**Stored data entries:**
-------

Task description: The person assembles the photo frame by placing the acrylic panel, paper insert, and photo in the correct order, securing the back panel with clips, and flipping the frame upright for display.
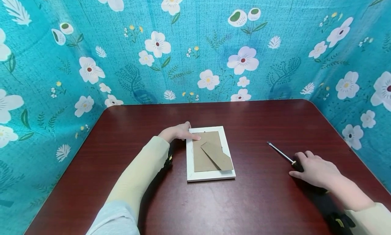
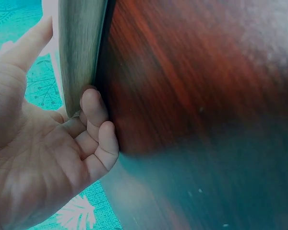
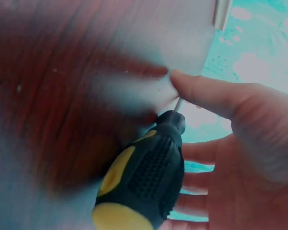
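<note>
Face down on the table lies a white picture frame (image 1: 198, 175), its brown backing board (image 1: 200, 160) and slanted easel stand (image 1: 217, 156) on top. My left hand (image 1: 181, 131) grips the frame's far left corner, thumb over the back. In the left wrist view, the fingers of that hand (image 2: 48, 143) curl in at the frame's edge (image 2: 81, 52). To the right, a screwdriver (image 1: 281, 152) lies with its flat tip pointing away and left. Over its handle is my right hand (image 1: 317, 169); the right wrist view shows the thumb extended and fingers loosely beside the black-and-yellow handle (image 3: 153, 177).
Both things rest on a dark red-brown wooden table (image 1: 146, 116) with rounded far corners. A turquoise flowered cloth (image 1: 189, 58) hangs behind the table and along both sides. The screwdriver lies well to the right of the frame.
</note>
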`<control>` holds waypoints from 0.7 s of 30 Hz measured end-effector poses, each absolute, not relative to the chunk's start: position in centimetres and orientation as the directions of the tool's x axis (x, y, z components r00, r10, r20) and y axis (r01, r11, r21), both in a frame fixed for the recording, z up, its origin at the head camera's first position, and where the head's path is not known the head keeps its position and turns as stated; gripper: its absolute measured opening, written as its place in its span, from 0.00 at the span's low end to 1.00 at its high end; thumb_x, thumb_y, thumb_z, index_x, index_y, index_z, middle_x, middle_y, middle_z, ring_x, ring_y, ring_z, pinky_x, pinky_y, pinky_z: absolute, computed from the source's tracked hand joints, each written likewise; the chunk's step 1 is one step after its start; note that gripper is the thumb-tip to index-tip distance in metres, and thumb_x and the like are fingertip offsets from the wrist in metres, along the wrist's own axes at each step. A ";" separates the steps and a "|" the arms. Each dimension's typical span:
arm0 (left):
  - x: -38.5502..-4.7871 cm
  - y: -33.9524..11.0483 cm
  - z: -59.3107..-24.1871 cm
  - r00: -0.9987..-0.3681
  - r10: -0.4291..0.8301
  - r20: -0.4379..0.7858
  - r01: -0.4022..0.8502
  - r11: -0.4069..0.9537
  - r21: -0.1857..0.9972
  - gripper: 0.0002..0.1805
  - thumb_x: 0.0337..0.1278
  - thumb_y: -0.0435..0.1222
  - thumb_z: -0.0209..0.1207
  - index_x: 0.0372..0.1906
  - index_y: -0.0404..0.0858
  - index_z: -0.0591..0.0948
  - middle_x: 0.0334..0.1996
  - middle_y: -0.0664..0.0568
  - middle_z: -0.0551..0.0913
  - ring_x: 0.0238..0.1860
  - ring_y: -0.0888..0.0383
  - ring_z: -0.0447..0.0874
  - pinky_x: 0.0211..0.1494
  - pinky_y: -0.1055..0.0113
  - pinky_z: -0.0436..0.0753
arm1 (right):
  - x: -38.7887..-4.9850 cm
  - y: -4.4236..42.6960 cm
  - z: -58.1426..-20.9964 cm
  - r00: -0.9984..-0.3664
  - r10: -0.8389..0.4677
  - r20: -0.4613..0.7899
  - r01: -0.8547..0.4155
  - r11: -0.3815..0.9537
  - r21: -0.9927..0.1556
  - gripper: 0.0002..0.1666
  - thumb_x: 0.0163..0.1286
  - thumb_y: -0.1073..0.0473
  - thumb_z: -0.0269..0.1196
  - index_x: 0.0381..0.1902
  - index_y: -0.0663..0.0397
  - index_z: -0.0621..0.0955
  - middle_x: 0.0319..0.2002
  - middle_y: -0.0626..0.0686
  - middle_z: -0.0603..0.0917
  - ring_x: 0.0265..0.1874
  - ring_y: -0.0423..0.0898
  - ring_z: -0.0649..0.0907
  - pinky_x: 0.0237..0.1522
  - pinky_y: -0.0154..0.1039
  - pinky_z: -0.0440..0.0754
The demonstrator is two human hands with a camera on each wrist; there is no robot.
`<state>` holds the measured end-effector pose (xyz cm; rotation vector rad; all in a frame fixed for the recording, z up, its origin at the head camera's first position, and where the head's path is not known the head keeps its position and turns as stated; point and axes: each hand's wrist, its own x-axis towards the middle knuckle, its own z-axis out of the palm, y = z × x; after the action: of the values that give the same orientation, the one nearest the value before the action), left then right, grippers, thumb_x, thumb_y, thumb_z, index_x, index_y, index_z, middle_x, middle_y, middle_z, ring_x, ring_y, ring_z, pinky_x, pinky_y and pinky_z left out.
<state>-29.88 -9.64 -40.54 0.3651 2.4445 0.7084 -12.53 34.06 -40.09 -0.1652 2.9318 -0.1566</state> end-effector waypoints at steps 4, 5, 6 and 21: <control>-29.9 -9.6 -40.8 -0.805 0.392 -0.445 0.085 0.819 0.568 0.38 0.52 0.56 0.66 0.57 0.35 0.64 0.42 0.44 0.72 0.38 0.53 0.73 0.38 0.64 0.74 | -12.0 34.8 -40.3 -0.966 -0.104 -0.237 -0.079 0.991 -0.112 0.43 0.53 0.39 0.72 0.49 0.72 0.73 0.35 0.64 0.75 0.32 0.57 0.78 0.27 0.54 0.78; -29.9 -9.7 -40.8 -0.804 0.391 -0.448 0.083 0.819 0.568 0.39 0.52 0.56 0.65 0.57 0.35 0.64 0.42 0.43 0.72 0.38 0.53 0.73 0.38 0.64 0.74 | -12.0 34.9 -40.3 -0.965 -0.102 -0.244 -0.077 0.991 -0.112 0.43 0.52 0.39 0.72 0.48 0.72 0.73 0.34 0.63 0.75 0.31 0.56 0.78 0.27 0.53 0.78; -30.0 -9.7 -40.9 -0.802 0.390 -0.452 0.078 0.819 0.568 0.39 0.52 0.56 0.65 0.57 0.35 0.64 0.42 0.43 0.72 0.38 0.53 0.73 0.38 0.63 0.74 | -11.9 35.0 -40.4 -0.963 -0.101 -0.249 -0.075 0.991 -0.112 0.43 0.52 0.39 0.72 0.48 0.72 0.73 0.34 0.62 0.75 0.30 0.55 0.77 0.26 0.52 0.78; -29.9 -9.7 -40.6 -0.796 0.392 -0.462 0.083 0.826 0.558 0.39 0.53 0.57 0.64 0.58 0.35 0.63 0.41 0.43 0.71 0.35 0.53 0.71 0.36 0.64 0.72 | -11.2 34.9 -39.9 -0.973 -0.145 -0.178 -0.126 0.985 -0.115 0.19 0.52 0.54 0.75 0.30 0.55 0.76 0.20 0.47 0.71 0.20 0.45 0.69 0.22 0.42 0.66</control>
<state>-29.86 -9.71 -40.57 0.3475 2.4247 0.7055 -11.18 34.92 -39.87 -0.2022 2.9434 -0.1529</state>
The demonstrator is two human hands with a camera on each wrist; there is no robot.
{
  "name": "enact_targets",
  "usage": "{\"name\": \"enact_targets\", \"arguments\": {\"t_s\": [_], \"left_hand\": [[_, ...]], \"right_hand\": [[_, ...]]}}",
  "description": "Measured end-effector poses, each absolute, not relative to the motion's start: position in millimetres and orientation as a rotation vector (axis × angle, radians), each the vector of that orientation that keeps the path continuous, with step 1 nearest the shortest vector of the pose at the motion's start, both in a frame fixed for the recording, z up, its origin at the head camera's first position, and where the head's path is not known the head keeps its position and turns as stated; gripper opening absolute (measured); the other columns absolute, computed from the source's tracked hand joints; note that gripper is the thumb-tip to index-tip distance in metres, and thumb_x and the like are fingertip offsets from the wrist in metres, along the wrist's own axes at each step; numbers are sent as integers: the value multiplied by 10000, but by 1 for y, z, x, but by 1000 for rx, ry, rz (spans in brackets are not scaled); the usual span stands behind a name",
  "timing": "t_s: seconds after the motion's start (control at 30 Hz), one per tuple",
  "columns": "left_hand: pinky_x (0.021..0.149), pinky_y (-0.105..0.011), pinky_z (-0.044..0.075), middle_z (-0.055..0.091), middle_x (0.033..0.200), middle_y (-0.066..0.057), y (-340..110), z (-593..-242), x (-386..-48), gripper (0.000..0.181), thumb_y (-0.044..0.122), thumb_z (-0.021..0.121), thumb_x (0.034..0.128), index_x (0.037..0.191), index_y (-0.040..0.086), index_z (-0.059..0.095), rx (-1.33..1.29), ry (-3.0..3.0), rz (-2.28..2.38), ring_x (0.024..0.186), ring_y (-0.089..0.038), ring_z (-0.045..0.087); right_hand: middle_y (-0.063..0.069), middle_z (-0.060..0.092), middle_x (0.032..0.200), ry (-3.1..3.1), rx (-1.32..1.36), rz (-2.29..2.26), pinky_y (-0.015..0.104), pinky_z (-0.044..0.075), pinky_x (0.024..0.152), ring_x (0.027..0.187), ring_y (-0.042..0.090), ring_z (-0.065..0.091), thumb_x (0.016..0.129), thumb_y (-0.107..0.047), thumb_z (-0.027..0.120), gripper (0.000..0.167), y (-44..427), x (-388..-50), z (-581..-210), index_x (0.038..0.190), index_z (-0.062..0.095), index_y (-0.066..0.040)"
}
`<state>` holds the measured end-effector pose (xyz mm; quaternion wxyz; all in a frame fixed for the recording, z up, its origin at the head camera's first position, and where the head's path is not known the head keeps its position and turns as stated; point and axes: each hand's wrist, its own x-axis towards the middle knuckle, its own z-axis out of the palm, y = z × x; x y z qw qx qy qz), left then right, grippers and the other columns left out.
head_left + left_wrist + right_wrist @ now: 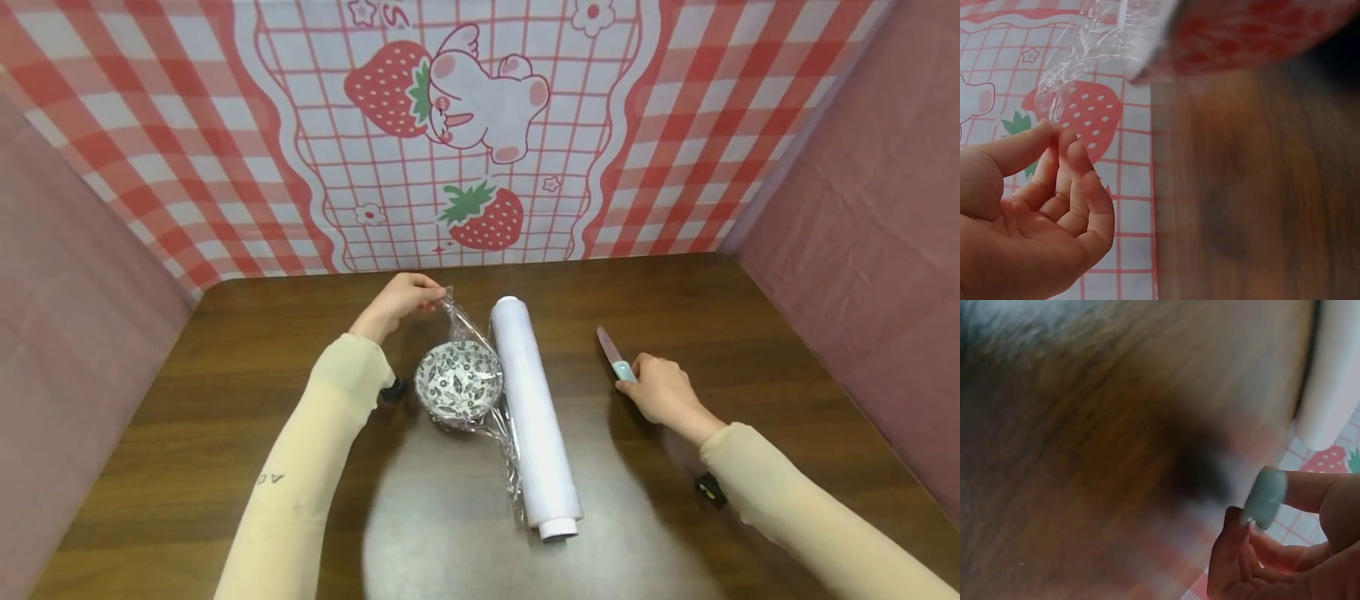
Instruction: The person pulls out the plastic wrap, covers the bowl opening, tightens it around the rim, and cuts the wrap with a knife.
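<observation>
Between thumb and fingertips my left hand (pixel 406 297) pinches a corner of clear plastic wrap (pixel 463 320), pulled up at the far left of a bowl. The patterned bowl (pixel 458 382) has dark leaves and flowers on white, and wrap lies over it and bunches at its near right side. Right of the bowl lies a long white roll of plastic wrap (pixel 534 417). My right hand (pixel 663 388) holds a small knife (pixel 613 354) by its pale blue handle (pixel 1266 498), blade pointing away and left. In the left wrist view the wrap (pixel 1079 62) stretches up from the fingertips.
The brown wooden table (pixel 225 417) carries these things. A red-and-white checked cloth (pixel 480 192) with strawberries hangs behind it, and pink cloth (pixel 840 167) hangs at both sides. Crumpled wrap (pixel 513 475) trails along the roll's left side.
</observation>
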<state>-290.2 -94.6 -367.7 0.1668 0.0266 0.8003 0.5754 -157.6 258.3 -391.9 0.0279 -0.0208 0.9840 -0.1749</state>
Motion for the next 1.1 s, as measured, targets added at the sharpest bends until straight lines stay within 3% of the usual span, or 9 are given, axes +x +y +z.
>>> {"name": "enact_targets", "arguments": {"t_s": [0.23,0.47,0.73,0.8,0.93,1.0,1.1], "left_hand": [[921,-456,434,602,933,-157,-96,-373,-289,196,124,573,885,980,-48,580,47,2261,1660,633,-78,524],[913,-452,442,601,933,-170,-98,-377,-288,221,121,571,887,1008,-64,578,52,2263,1647,692,-136,547],[906,-456,439,606,818,-63,-104,-378,-288,311,176,591,879,1059,-76,561,-14,2268,1690,722,-159,563],[873,-431,458,602,767,-27,-105,-377,-287,299,184,596,877,1035,-68,570,-22,2276,1712,700,-147,557],[687,-284,494,579,699,18,-104,-371,-281,231,158,583,882,993,-45,573,-1,2300,1774,643,-116,542],[633,-234,472,588,748,-26,-101,-366,-276,229,148,568,890,1009,-47,576,70,2334,1794,675,-153,551],[670,-232,463,608,859,-69,-95,-361,-269,231,174,565,896,1031,-10,593,288,2447,1691,773,-188,566]], "right_hand": [[170,557,710,3052,-36,-520,472,434,604,677,316,543,802,-202,649,274,261,-163,-400,787,552,53],[177,562,730,3015,16,-474,429,428,553,638,291,543,807,-215,647,293,262,-164,-401,843,529,51],[181,534,785,3001,24,-476,431,422,586,697,307,537,821,-254,641,341,262,-164,-402,898,515,53],[191,507,809,3019,20,-484,421,416,573,697,309,524,823,-265,642,359,261,-163,-401,909,505,55],[229,482,890,3092,-11,-520,433,425,580,756,354,521,826,-265,641,400,251,-159,-392,977,502,78],[240,497,912,3155,-66,-537,456,436,607,790,372,527,820,-254,648,411,243,-157,-386,1001,514,90],[236,535,934,3239,-201,-557,488,442,668,841,384,536,814,-269,654,442,224,-150,-377,1035,534,94]]}}
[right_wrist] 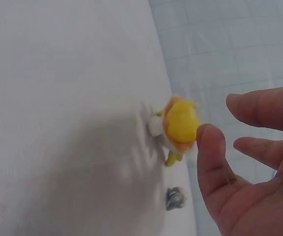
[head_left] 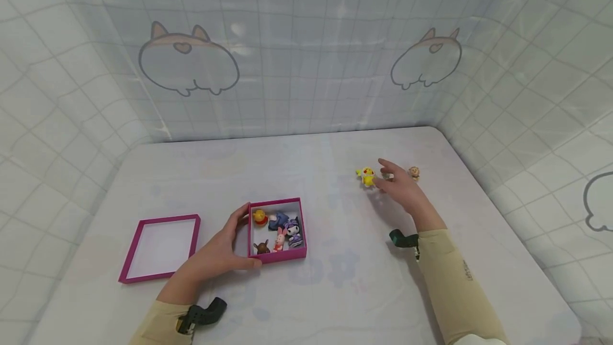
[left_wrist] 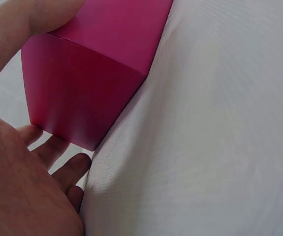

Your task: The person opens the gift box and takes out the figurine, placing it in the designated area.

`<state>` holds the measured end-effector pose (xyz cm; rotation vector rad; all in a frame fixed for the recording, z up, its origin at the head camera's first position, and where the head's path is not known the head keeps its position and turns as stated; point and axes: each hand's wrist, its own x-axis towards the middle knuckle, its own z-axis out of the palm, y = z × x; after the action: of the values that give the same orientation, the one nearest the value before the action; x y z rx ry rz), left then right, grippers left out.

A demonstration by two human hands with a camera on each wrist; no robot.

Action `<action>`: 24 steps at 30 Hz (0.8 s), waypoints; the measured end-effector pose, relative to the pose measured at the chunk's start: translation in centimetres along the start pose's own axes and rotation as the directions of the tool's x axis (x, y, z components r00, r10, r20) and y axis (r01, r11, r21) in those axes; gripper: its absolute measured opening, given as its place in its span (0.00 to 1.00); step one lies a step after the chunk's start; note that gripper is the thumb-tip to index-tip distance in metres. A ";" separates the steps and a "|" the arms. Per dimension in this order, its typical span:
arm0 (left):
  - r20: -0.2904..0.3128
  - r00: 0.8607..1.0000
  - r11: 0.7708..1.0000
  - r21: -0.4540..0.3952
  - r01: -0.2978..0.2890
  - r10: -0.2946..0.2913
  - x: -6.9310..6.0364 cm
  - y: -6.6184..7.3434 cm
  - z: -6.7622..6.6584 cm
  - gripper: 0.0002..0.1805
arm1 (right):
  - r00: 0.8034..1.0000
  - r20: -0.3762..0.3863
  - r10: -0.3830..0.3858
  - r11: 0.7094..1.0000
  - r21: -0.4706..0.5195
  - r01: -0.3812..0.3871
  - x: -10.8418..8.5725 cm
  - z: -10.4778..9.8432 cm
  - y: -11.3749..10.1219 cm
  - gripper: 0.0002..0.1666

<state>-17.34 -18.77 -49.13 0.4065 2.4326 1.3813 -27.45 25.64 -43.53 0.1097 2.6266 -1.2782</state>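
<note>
My left hand (head_left: 215,249) grips the left side of a magenta box (head_left: 282,255), thumb at its near corner and fingers along its left wall. Inside the box lie several small toy figurines, among them a blue one (head_left: 278,221) and a pink one (head_left: 280,239). My right hand (head_left: 402,188) hovers over the table at the right, thumb and fingers apart, beside a yellow figurine (head_left: 367,177). Another figurine is partly hidden behind its fingers. In the right wrist view, a blurred yellow-and-orange-topped figurine (right_wrist: 181,123) appears by the thumb tip; contact cannot be told.
A shallow magenta-rimmed lid (head_left: 163,252) with a white inside lies left of the box. A small brown figurine (head_left: 414,173) stands beyond my right hand. Tiled-pattern curtains (head_left: 306,57) surround the white table (head_left: 335,302) at the back and sides.
</note>
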 end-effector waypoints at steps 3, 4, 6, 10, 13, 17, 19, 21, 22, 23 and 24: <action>-0.001 1.000 1.000 0.010 0.008 -0.007 0.0 0.1 0.0 0.69 | 0.999 -0.031 -0.020 1.000 -0.010 0.020 -0.3 0.0 -0.5 0.40; -0.001 1.000 1.000 0.012 0.012 -0.012 0.0 0.1 0.0 0.70 | 0.999 -0.038 -0.031 0.999 -0.012 0.031 -0.4 0.0 -0.7 0.40; -0.001 1.000 1.000 0.014 0.022 -0.022 0.0 0.1 0.0 0.70 | 0.997 -0.050 -0.055 0.998 -0.012 0.054 -0.6 0.1 -1.1 0.38; -0.003 0.999 0.999 0.008 0.034 -0.034 0.2 0.1 0.0 0.70 | 0.994 -0.059 -0.096 0.995 -0.006 0.096 -1.0 0.3 -1.9 0.36; -0.004 0.999 0.999 0.000 0.033 -0.033 0.3 0.1 0.1 0.70 | 0.992 -0.053 -0.115 0.993 0.015 0.116 -1.1 0.6 -2.4 0.35; -0.006 1.000 1.000 -0.004 0.029 -0.029 0.3 0.1 0.1 0.71 | 0.990 -0.044 -0.134 0.990 0.035 0.135 -1.1 1.0 -2.9 0.34; -0.004 1.000 1.000 -0.006 0.027 -0.027 0.4 0.1 0.1 0.71 | 0.989 -0.041 -0.143 0.989 0.031 0.144 -1.1 1.3 -3.2 0.33; -0.004 1.000 1.000 -0.010 0.028 -0.028 0.4 0.1 0.1 0.71 | 0.987 -0.036 -0.158 0.987 0.020 0.159 -1.2 1.5 -3.6 0.33; -0.003 1.000 1.000 -0.013 0.028 -0.029 0.4 0.1 0.2 0.71 | 0.986 -0.033 -0.166 0.986 0.013 0.167 -1.2 1.7 -3.7 0.33; -0.004 1.000 0.999 -0.014 0.031 -0.031 0.4 0.1 0.2 0.71 | 0.984 -0.030 -0.174 0.985 0.008 0.175 -1.3 1.8 -3.9 0.33; -0.004 0.999 0.999 -0.012 0.032 -0.032 0.4 0.2 0.2 0.71 | 0.983 -0.024 -0.183 0.983 0.008 0.183 -1.3 1.9 -4.0 0.33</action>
<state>-17.65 -18.39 -49.13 0.3601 2.4222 1.3840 -26.53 21.65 -41.28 -0.1195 2.7032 -1.3543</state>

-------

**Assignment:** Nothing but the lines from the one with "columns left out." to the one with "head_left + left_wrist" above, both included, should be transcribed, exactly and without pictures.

**Result below:**
`<state>` holds the measured end-effector pose (xyz mm; quaternion wxyz; all in a frame fixed for the recording, z up, its origin at the head camera's first position, and where the head's path is not known the head keeps its position and turns as stated; point and axes: each hand's wrist, its own x-axis towards the middle knuckle, its own z-axis out of the palm, y = z × x; x y z qw qx qy qz), left then right, grippers and the other columns left out.
head_left + left_wrist + right_wrist @ now: 

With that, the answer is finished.